Exercise goal — Retype, without any change, the first line of the records and every line after it through the one containing "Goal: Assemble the".

Excerpts from a dataset
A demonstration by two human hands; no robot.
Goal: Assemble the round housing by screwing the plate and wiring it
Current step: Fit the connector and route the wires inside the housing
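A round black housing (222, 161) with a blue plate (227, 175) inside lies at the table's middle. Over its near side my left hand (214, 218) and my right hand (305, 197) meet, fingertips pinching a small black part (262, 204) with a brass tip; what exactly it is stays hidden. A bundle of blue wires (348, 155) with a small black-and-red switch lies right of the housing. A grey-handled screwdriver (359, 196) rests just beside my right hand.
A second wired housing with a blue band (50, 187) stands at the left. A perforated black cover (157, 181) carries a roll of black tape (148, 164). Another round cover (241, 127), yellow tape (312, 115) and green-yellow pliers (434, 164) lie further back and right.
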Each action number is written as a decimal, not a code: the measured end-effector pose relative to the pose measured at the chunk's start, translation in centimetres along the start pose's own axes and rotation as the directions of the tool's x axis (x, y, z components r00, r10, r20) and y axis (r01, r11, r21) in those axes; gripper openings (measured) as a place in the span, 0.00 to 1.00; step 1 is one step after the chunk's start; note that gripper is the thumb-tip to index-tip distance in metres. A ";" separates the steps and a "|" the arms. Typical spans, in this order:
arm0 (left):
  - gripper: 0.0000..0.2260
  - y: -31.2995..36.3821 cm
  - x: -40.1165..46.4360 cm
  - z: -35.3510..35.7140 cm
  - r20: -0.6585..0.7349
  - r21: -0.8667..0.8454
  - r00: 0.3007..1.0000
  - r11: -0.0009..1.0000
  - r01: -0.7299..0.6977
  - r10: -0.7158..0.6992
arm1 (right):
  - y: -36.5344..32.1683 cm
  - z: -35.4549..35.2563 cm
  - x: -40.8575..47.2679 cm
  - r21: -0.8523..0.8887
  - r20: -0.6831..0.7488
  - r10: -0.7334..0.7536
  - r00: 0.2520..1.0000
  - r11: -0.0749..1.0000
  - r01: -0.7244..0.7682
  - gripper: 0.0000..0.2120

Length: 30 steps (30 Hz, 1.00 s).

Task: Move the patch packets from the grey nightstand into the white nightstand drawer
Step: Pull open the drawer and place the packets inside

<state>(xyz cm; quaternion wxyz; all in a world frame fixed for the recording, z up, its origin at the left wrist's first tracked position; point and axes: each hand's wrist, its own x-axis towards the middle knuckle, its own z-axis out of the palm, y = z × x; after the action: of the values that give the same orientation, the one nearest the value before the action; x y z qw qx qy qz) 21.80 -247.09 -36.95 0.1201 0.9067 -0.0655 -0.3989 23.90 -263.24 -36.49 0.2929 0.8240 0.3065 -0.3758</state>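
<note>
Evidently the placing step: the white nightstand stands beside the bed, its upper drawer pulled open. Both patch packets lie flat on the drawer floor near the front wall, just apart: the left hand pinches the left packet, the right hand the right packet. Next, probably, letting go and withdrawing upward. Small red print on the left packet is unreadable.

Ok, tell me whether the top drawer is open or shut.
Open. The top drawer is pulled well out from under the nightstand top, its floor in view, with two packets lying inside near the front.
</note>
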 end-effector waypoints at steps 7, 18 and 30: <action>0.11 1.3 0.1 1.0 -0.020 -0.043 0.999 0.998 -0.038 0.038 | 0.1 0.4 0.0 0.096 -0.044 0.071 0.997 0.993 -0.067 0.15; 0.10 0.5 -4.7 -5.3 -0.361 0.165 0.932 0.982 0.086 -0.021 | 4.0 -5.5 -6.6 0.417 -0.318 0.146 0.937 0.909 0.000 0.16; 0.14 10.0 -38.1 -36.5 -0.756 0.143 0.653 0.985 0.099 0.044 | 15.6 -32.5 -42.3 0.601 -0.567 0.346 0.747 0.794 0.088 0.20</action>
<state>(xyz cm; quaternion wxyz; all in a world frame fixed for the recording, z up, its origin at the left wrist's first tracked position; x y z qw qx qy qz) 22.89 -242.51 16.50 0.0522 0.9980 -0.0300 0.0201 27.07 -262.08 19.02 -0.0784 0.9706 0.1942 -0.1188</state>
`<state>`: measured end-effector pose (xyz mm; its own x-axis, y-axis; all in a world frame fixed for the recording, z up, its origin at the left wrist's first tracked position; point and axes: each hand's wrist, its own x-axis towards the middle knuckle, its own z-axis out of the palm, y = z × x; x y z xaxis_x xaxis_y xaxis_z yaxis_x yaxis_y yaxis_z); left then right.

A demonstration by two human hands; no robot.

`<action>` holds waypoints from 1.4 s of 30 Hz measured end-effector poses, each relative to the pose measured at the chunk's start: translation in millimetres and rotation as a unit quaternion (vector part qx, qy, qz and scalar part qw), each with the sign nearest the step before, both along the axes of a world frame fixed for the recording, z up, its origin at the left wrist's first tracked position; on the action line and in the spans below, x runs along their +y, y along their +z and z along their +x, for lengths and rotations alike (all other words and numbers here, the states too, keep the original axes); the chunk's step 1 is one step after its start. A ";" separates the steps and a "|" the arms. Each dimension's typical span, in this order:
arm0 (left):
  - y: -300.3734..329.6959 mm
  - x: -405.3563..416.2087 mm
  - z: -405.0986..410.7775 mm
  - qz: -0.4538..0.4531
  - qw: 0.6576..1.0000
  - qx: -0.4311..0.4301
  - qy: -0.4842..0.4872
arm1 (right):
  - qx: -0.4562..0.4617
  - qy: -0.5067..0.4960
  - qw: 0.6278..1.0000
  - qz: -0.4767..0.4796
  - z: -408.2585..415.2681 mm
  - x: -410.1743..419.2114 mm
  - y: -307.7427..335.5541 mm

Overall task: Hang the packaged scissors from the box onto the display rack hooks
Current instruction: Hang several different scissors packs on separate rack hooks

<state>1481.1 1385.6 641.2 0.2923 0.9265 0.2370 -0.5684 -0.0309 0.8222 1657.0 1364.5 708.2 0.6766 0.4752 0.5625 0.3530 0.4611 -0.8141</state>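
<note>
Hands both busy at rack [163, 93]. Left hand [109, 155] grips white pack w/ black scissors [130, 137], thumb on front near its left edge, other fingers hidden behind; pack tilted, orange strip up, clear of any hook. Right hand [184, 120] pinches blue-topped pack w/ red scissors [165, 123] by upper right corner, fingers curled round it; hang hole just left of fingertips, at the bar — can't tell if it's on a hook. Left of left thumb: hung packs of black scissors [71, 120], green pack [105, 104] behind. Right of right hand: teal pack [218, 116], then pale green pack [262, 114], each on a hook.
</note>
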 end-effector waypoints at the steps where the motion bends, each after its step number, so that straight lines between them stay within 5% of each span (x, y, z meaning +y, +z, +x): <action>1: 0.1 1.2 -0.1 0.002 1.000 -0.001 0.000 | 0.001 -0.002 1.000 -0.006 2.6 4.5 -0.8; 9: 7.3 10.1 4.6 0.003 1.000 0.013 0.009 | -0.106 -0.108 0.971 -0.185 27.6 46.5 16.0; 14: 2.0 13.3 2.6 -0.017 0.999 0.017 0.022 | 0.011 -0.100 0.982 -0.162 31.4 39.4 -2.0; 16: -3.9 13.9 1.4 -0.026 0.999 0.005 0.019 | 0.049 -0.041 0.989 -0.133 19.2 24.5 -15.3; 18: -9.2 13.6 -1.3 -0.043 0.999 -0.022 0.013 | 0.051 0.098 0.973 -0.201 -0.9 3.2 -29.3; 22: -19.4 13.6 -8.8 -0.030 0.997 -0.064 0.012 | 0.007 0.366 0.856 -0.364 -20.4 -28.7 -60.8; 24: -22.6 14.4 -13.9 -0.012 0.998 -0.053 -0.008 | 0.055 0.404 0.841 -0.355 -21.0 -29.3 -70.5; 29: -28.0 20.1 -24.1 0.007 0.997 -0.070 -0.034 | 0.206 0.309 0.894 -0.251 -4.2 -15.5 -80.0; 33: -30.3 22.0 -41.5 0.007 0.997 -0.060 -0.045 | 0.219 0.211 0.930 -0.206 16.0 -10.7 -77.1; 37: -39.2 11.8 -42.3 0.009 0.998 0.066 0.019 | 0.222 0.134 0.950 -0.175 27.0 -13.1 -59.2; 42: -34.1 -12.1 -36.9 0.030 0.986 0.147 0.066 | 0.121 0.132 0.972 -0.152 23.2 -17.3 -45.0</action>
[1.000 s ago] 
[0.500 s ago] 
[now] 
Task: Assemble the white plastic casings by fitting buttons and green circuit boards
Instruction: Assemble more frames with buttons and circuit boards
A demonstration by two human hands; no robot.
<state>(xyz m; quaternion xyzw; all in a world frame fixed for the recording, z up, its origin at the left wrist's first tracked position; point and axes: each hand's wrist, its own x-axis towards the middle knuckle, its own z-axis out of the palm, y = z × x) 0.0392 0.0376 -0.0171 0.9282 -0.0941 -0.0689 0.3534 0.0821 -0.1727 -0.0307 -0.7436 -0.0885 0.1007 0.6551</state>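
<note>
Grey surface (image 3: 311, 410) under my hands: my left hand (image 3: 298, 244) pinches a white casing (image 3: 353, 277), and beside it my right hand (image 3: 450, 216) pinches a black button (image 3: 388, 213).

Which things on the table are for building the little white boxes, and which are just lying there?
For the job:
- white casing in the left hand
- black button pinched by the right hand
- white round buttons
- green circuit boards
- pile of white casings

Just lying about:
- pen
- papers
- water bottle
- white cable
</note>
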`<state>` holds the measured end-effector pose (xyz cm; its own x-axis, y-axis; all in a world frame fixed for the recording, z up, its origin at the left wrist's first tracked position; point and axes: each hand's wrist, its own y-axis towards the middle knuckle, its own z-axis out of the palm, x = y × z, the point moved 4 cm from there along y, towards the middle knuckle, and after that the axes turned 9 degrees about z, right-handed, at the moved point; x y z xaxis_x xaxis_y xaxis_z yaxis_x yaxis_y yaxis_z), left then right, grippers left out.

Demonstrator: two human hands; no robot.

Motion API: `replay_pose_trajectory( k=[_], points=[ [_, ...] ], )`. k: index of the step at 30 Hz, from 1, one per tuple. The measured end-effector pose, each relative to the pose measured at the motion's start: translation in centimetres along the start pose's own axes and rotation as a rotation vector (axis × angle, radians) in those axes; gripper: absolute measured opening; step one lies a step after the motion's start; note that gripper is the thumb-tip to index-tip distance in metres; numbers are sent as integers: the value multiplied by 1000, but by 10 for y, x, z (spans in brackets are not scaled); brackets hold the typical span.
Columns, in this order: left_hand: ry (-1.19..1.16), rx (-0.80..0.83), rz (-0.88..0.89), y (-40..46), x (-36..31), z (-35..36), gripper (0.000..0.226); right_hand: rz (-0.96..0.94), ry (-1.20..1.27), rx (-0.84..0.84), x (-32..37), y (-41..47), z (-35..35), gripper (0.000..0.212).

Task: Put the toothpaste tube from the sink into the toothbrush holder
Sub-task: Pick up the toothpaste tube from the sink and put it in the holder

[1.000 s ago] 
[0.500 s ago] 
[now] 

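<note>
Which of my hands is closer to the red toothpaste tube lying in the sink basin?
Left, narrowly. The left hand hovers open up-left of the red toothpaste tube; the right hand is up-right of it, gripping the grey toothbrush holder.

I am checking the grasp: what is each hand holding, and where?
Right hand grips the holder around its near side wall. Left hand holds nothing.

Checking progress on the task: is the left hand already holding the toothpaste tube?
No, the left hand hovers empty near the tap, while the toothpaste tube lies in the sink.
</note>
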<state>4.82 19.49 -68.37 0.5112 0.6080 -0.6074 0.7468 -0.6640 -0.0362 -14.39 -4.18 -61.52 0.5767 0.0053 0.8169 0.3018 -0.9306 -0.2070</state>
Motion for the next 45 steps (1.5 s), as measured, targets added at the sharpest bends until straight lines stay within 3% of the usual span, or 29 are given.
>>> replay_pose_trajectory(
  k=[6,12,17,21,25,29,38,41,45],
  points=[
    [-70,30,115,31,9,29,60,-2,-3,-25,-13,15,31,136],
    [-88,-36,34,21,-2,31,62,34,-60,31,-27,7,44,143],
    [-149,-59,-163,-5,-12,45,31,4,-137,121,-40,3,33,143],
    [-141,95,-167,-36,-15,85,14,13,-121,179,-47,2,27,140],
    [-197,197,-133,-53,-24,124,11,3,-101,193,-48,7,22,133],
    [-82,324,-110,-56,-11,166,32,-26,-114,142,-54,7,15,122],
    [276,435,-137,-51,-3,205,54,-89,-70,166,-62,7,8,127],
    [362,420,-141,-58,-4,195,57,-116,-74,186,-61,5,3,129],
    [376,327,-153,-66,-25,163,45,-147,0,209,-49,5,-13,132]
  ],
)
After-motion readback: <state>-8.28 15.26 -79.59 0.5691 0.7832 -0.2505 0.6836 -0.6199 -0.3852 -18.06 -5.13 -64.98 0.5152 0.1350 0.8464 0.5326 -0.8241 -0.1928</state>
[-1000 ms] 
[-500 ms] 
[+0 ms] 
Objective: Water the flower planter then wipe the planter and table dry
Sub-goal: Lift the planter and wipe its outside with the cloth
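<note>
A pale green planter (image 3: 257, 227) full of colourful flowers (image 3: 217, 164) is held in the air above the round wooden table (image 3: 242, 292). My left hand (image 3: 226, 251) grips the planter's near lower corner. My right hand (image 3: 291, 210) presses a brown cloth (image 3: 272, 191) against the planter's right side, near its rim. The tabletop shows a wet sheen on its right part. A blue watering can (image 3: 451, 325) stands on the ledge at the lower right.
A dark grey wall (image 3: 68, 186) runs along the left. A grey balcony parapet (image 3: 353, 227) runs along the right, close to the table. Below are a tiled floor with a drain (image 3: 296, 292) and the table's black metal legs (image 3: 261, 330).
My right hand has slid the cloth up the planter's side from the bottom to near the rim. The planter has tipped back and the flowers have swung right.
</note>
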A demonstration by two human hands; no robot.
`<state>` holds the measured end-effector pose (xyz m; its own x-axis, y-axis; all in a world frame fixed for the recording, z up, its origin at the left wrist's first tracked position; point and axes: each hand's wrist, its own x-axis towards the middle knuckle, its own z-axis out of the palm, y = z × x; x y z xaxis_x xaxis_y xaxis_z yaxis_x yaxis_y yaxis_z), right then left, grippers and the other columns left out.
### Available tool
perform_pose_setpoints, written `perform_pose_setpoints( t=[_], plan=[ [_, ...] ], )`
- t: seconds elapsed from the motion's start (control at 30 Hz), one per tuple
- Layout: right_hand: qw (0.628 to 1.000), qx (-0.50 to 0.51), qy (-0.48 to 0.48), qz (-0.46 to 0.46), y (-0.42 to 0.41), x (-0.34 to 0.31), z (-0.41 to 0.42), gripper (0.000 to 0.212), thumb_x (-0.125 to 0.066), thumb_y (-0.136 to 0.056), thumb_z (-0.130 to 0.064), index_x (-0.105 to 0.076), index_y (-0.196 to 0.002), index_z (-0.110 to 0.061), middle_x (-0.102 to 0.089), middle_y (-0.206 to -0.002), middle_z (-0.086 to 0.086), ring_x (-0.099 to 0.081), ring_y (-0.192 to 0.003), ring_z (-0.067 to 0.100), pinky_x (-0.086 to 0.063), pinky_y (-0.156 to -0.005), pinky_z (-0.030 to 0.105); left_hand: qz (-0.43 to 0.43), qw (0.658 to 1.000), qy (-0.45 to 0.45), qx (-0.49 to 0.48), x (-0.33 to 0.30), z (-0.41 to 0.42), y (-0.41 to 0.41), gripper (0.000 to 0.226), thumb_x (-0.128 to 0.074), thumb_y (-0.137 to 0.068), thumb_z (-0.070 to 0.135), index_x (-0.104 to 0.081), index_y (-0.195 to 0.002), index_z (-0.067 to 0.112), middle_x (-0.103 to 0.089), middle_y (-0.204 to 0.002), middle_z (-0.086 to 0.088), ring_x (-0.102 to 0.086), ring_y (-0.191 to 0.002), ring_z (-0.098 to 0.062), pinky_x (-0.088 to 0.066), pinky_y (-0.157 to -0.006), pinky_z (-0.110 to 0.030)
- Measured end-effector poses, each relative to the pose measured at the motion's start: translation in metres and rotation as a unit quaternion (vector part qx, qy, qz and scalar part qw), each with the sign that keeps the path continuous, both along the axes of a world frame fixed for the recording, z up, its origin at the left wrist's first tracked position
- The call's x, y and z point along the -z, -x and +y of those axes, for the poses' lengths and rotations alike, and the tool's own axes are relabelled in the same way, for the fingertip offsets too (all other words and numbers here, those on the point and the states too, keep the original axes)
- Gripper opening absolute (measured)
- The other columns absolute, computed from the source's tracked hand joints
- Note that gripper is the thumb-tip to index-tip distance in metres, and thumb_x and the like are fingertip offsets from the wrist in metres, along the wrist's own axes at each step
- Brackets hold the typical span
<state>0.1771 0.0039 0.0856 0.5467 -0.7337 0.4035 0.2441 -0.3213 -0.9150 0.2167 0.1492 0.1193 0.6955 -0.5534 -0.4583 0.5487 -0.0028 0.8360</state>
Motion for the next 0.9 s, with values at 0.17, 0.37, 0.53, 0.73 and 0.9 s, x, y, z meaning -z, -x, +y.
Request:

Solution for this task —
A demonstration by two human hands; no robot.
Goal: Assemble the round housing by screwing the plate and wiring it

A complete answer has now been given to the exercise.